Ty Helbach
Chris Aaron: Generosity on display.
He died last week sitting in his music studio. On the phone with his son. The two most important things in his life, family and song, defined and sustained Chris Aaron to the very last beat of his lion heart. He was 44 years old.
"We had plans," said Madison musician and Aaron collaborator Jim Schwall the night after Aaron's passing. Schwall was between sets at the Harmony Bar where a single candle burned brightly on stage in memory of the beloved blues guitarist.
"We were putting together an entire set of new songs. Gearing up to make a tour next year."
Aaron's incandescence on and off stage was legendary among his many friends and fellow performers.
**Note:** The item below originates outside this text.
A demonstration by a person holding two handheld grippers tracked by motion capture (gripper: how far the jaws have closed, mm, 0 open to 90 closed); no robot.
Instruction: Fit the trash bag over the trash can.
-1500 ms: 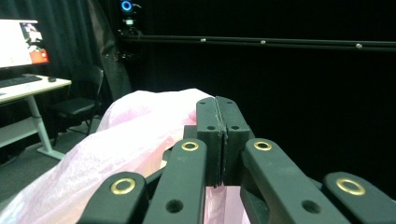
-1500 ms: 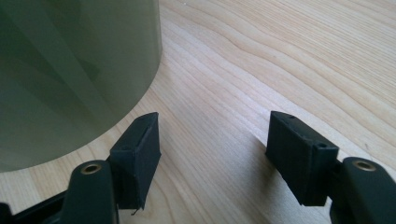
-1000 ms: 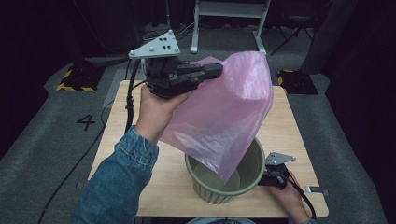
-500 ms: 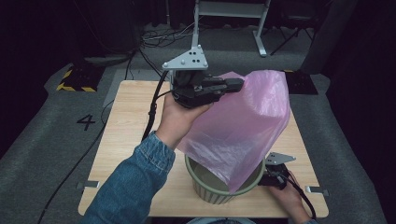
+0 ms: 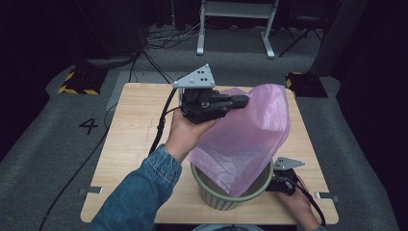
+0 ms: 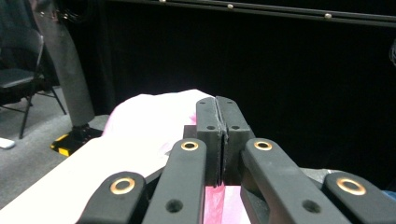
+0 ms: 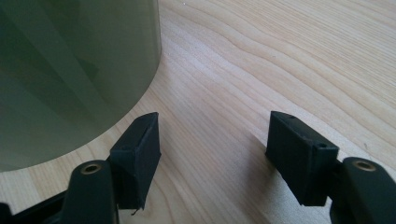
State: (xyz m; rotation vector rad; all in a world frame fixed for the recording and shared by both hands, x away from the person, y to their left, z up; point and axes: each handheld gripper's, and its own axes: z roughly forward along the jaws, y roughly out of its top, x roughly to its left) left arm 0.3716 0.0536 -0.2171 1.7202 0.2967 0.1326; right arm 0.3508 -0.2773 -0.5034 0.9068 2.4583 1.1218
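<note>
The pink bag [image 5: 245, 139] hides the far inner wall and floor of the green bin [image 5: 226, 195]; its lower end drops out of sight inside. In the left gripper view, the bag's pinched edge disappears between the closed jaws. The right gripper [image 5: 284, 180] is partly masked by the bin's rim. The right gripper view crops the bin at top and left.

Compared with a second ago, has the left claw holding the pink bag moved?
Yes. In the high view the left claw, shut on the pink bag, has shifted right across the table and toward the green bin.
</note>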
And for all of the show business in him (no gig too small, no benefit or cause too insignificant), despite the rigors of travel and late nights that a professional player endures, he was a family man of the highest order.
"His wife, his children...they made the music inside him," said Schwall.
Indeed, whenever I bumped into Aaron and his wife, singer Lisa Bethke, the subject was never music. It was always about family and the thrills and chills of parenthood.
That said, before I ever met him, Aaron's staggering blues/boogie guitar skills were the reason I sought him out to perform on my Wisconsin Public Television show, 30 Minute Music Hour.
Like the pro he was, he and his band arrived right on time.
Handshakes weren't Aaron's style. Hugs were. To be hugged by Chris Aaron was to be lifted off the floor. With his barrel chest, meaty hands and Popeye arms, he looked more like a roadie than a rock star. In fact, that's what I thought he was when the band first entered the studio.
We create three episodes of 30 Minute Music Hour in one production day. It can be tiring because musicians arrive in an array of mood and need. My job as producer is to meet what comes and massage it, as best I can, into a half-hour of watchable entertainment.
Within minutes of his arrival, even as he unpacked his gear, Aaron was putting us at ease. Teasing the university students who work the studio. Joking with the sound engineers. Aaron was at home wherever he went.
Then the music started. And you only had to hear him play the guitar to know who he was.
Mid-song he would wait, listen. There was his patience and his generosity on display. Then, with no notice, he would dive into a previously unexplored corner of a piece. There was his courage. An unexpected twist of the knife with the weapon that was his slide? There was his sense of humor.
Although Aaron and Bethke were based in Madison, their adopted second home was Sturgeon Bay. With its blossoming music and arts scene, Sturgeon Bay has become Wisconsin's Big Sur. And Aaron was right in the middle of it all.
Fittingly, that's where the first memorial took place on Sunday. By all accounts it was a marathon of love, remembrances and music. Bethke and daughter Abi sang. His son, Aaron Shoemaker, played drums.
Chris Aaron was joined in spirit Sunday by another member of the Sturgeon Bay musical family who passed too young and too suddenly last year, Holiday Music Motel sound engineer and Grammy nominee Billy Triplett.
As it happened, Aaron had penned a song about his departed friend Triplett. Now his lyrics speak anew. The chorus:
Life is a river
So ride the wave as it rolls by
Life it is a river
With every single breath
More time goes by
...more time goes by.
In the blink of an eye.
The words have a timeless, Native American feel. That's not surprising. Aaron's mother worked on Indian reservations in Wisconsin, and it's likely that the sound of the pow wow drum was among the first music he was exposed to.
His mother was with him and sang back-up vocals during the 30 Minute Music Hour performance. After the show ended, Aaron spent extra time helping the crew put things back in order before he left. Smiling all the while.
When a soul is taken in the prime of life, we contemplate how precious life is. That doesn't apply here. Chris Aaron reminded us of how precious life is as he lived it.